Thursday, December 31, 2009

PRINCE AND THE PUGNACIOUS PUKES

For years a fella named Ralph Cox ran a private security patrol in Port Royal. Ralph was an ex-Naples cop and was diligent in his work, coming out every evening and patrolling all night in a little Morris Minor. His partner was a huge German Shepherd named Prince. (Ralph's son has been an NPD cop for years.)

After Naples slipped into a comatose state at about 3 AM, Ralph, and the cops on the night shift, would gather at 4 Corners, or the old Royal Castle for coffee, and for those truly adventurous souls, a hamburger and a bowl of grease (chili).

Prince was always good for a laugh. Ralph would position him so he could see his reflection in a storefront window and tell Prince to attack. The dogs would go nuts, snarling, barking, slamming into the window with his huge paws and body until Ralph told him to stop.

He was also fearless, one night attacking a 6' gator that was trying to cross 5th Ave So. In short order, the gator demonstrated how he could use his tail like a ball bat and knocked Prince into center field.

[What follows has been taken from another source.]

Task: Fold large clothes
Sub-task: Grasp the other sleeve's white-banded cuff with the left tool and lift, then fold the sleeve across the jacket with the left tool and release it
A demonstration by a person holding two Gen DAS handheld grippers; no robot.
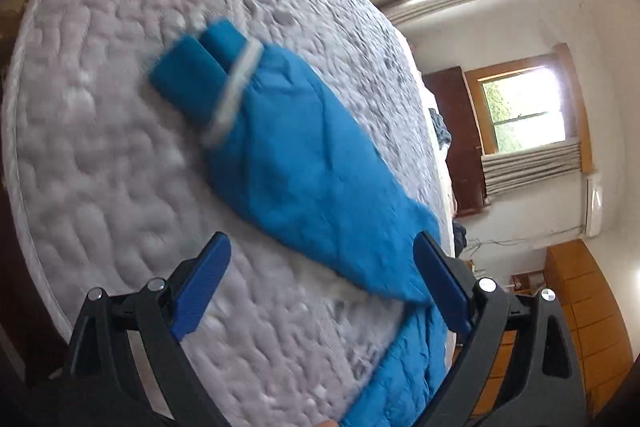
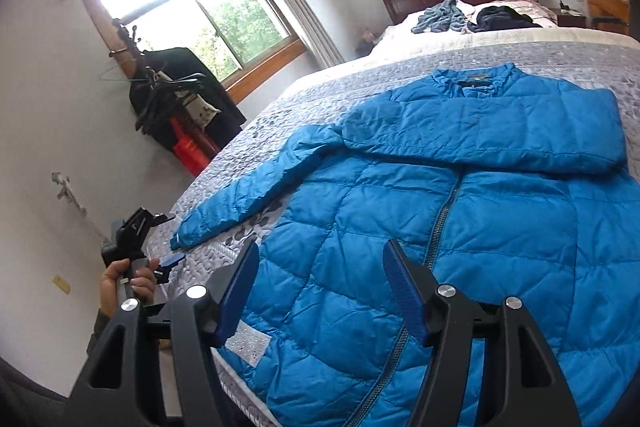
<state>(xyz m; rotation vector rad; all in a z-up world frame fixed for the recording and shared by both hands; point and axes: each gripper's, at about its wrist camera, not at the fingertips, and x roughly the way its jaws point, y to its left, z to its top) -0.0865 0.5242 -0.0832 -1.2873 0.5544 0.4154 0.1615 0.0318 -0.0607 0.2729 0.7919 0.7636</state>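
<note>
Lying front-up on the bed (image 2: 240, 155): blue quilted jacket (image 2: 460, 227), zip closed. One sleeve (image 2: 500, 131) folded across the chest; the other sleeve (image 1: 296, 163) stretching out flat over the grey mattress quilt. Hovering with jaws wide and holding nothing: left gripper (image 1: 322, 259) just above the outstretched sleeve; right gripper (image 2: 320, 267) above the jacket's lower front.
</note>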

I always loved ol' Prince, especially after he saved my arse. Jack Bliss and I answered a call that there was a riot starting at the Royal Castle. When we arrived we found a group of whites and blacks making ugly faces at each other, just on the verge of exploding into a rumble. The cause was racial stupidity.

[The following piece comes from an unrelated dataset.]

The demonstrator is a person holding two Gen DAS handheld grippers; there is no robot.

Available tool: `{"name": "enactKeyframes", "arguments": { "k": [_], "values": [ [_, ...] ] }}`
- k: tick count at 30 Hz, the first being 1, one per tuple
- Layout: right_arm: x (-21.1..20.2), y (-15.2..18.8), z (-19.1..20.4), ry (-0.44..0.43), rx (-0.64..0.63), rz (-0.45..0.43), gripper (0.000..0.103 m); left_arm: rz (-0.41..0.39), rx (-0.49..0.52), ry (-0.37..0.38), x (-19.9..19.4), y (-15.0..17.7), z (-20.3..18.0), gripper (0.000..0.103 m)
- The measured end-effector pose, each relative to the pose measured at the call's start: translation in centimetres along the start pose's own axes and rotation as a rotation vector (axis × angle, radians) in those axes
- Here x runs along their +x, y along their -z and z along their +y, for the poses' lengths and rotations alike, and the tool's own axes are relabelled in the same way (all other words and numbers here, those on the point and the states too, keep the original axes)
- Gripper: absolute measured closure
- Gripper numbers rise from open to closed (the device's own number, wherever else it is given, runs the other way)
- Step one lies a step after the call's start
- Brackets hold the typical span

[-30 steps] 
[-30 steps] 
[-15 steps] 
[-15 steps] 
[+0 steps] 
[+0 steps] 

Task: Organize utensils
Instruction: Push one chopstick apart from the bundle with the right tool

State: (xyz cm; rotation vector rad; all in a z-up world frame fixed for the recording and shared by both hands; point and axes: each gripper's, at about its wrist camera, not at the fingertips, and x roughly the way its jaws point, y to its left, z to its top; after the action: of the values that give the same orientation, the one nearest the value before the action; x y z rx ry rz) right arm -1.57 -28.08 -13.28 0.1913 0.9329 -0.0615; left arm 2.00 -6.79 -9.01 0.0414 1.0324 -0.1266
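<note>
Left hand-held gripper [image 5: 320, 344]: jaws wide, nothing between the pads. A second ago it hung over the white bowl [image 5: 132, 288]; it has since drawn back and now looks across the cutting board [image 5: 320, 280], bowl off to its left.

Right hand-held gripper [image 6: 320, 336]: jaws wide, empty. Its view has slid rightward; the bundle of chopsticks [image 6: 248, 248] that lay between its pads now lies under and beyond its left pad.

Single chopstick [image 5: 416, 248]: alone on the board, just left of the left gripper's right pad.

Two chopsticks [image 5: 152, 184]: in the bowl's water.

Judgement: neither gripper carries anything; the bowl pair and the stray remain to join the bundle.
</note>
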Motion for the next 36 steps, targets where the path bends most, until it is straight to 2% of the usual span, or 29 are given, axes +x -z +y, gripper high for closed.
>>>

Back then, the Royal Castle had a back window that blacks used to place their orders. They didn't go inside, although they had every right to under the law. But rather than start trouble. they used the back window. To some drunken rednecks, that night, that wasn't far enough away. They wanted them off the property. The blacks declined. One redneck said he'd get his gun. One black said that was okay, he had a "shooter" in his car, too. That's about when Jack and I arrived.

Anyone with a lick of sense knows not to break up a fight. Most times, they'll both turn on you. But when you're paid to stop them. . ..

Jack and I were immediately surrounded by the nasty bunch. Jack said, "Get back to back and keep your gun handy. I'm not takin' any ass whoopin' for this money." I did as he said and was getting ready to start singin' Please Send My Saddle Home when I beheld a wonderful sight. Ralph hurrying into the parking lot, being pulled by a raging Prince. Seems they were stopping by for a snack and saw what was happening.

There are two things that will get an a-hole's attention: The racking of a shotgun, and the snarling of a police dog. One bark from Prince and the crowd evaporated. Vamoosed! GONE!

After that, I used to carry dog biscuits in my car in case I happened to run into my hero. I'd buy Ralph a hamburger every once in a while, too.